* _Required work_: Here are the records. Write out exactly the lines between the one holding "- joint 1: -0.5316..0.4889" and the one holding "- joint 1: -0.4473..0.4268", inclusive.

(Source records)
____________

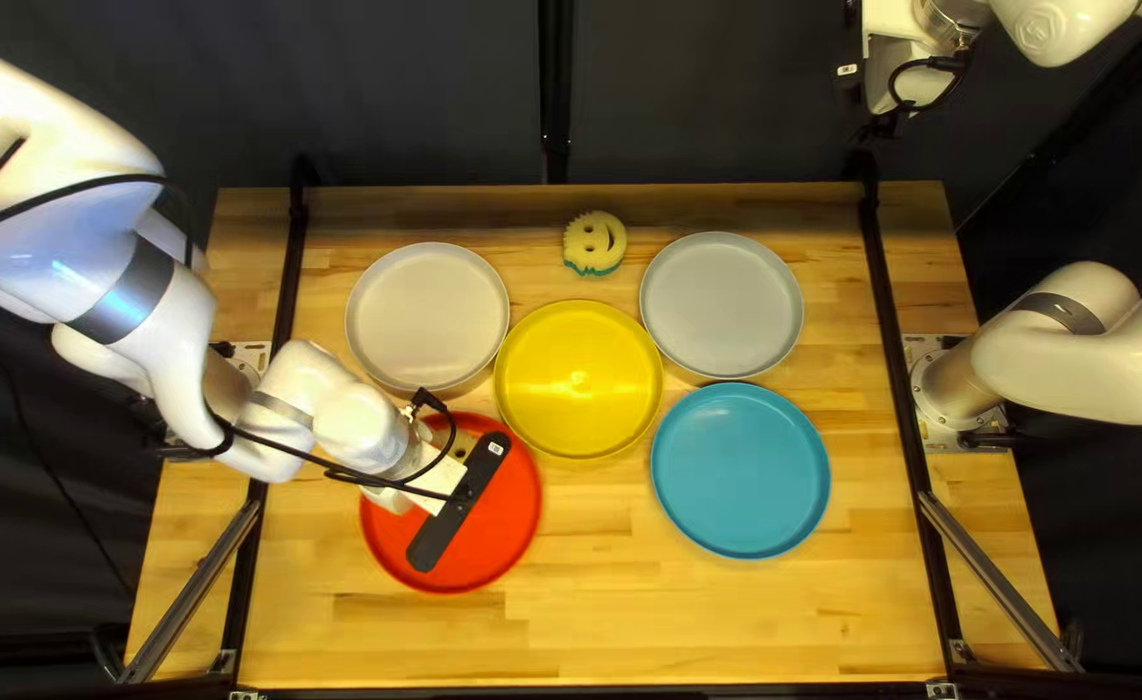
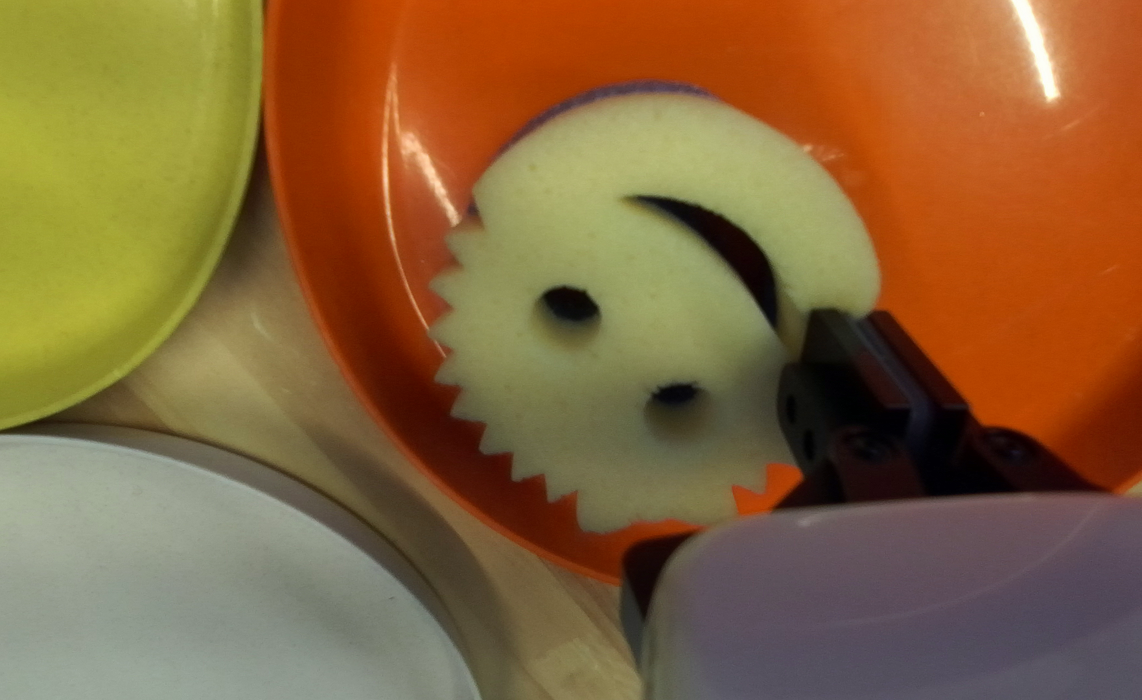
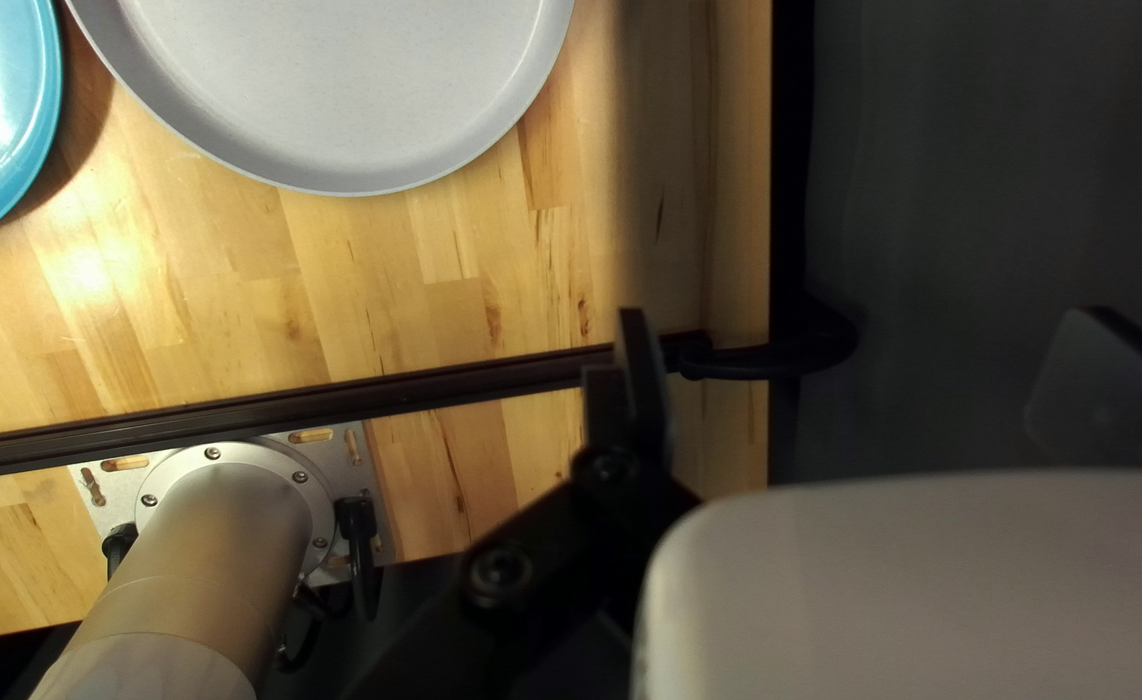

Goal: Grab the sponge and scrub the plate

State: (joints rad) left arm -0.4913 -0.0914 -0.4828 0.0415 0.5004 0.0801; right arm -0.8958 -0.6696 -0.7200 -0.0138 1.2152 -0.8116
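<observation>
Pickup part: done, as I judge it. My left gripper is clamped on the sponge, both fingers pinching its edge by the end of the mouth slot. Sponge is pale, smiley, flat side up, over the far part of the red plate, within the rim as seen from the wrist. Can't tell if its underside presses on the plate or sits just above it.

Scrub part: probably at the start or underway; no visible dirt or wet marks to count progress by, so can't say how much is wiped. Left to do, by my guess: press down, rub across the middle and the near side, then maybe let go.

My right gripper has its fingers spread apart, nothing between them, off at the far right; not needed here, I'd say.

Others look unused: second sponge at the far middle, white plate at far left, yellow plate in the middle, grey plate at far right, blue plate at near right.
</observation>
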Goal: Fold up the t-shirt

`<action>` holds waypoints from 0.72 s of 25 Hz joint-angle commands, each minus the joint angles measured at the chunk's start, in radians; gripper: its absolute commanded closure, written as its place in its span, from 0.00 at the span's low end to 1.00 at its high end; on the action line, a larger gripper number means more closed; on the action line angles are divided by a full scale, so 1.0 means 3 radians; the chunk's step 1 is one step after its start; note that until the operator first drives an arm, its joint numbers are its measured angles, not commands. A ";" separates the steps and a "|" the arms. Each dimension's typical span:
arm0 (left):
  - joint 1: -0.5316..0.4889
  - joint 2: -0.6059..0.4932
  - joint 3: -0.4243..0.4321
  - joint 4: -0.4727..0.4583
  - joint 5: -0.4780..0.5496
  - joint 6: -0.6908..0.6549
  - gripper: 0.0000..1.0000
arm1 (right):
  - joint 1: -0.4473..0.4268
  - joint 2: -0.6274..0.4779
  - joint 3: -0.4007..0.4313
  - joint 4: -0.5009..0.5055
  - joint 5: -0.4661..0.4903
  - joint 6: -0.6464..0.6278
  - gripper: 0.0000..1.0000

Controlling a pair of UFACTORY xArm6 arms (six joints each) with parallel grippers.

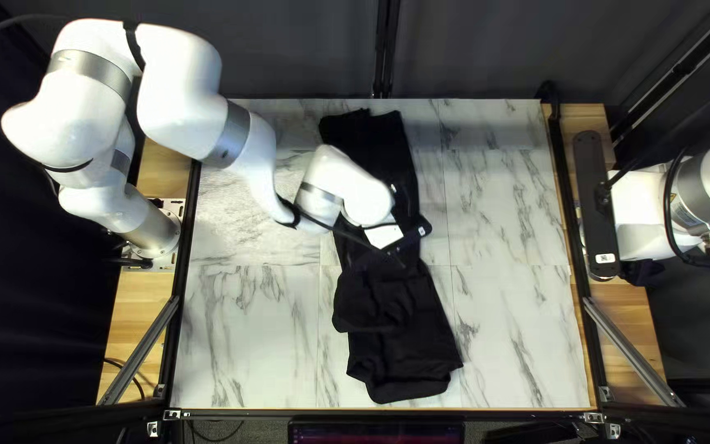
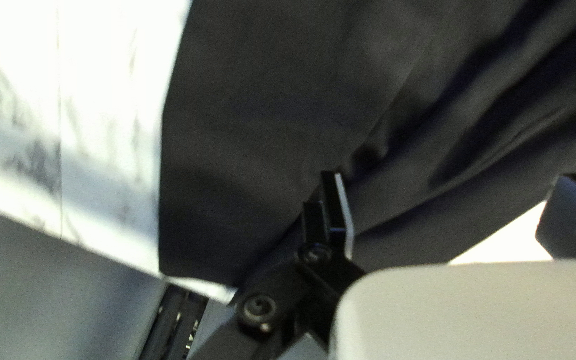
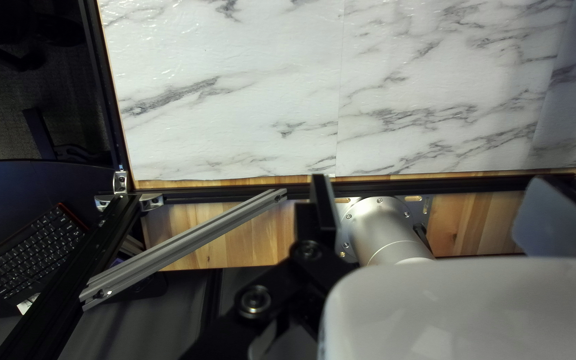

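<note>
The black t-shirt (image 1: 408, 345) stretches in a long strip from the table's far edge toward its near edge, its near half wider and layered, with a rumpled lump on one side. My left gripper (image 1: 384, 235) is over the strip's middle, its fingertips hidden there. In the left wrist view, the left gripper (image 2: 451, 179) is open, one finger over the t-shirt (image 2: 255, 133); creases run across the cloth between the wide-apart fingers. Beyond the table's right edge is my right gripper (image 1: 638, 230), away from the cloth. In the right wrist view the right gripper (image 3: 435, 183) stands open, holding nothing.
Marble-patterned table surface (image 1: 511, 329) lies on both sides of the shirt. Metal braces (image 1: 630, 349) slope at the near corners. The right wrist view shows an arm base (image 3: 385, 230) and a keyboard (image 3: 31, 250) beyond the frame.
</note>
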 commanded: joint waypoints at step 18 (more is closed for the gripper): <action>-0.0214 0.0112 -0.0165 -0.0204 -0.0134 0.0213 0.00 | 0.0000 0.0000 0.0000 0.0000 0.0000 0.0000 0.00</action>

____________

* _Output below_:
  - joint 1: -0.5316..0.4889
  - joint 2: -0.6059..0.4932
  - joint 3: -0.4243..0.4321
  - joint 4: -0.4727..0.4583
  - joint 5: -0.4780..0.5496
  - joint 6: -0.6908..0.6549
  - gripper: 0.0000..1.0000
arm1 (right):
  - joint 1: -0.4473..0.4268

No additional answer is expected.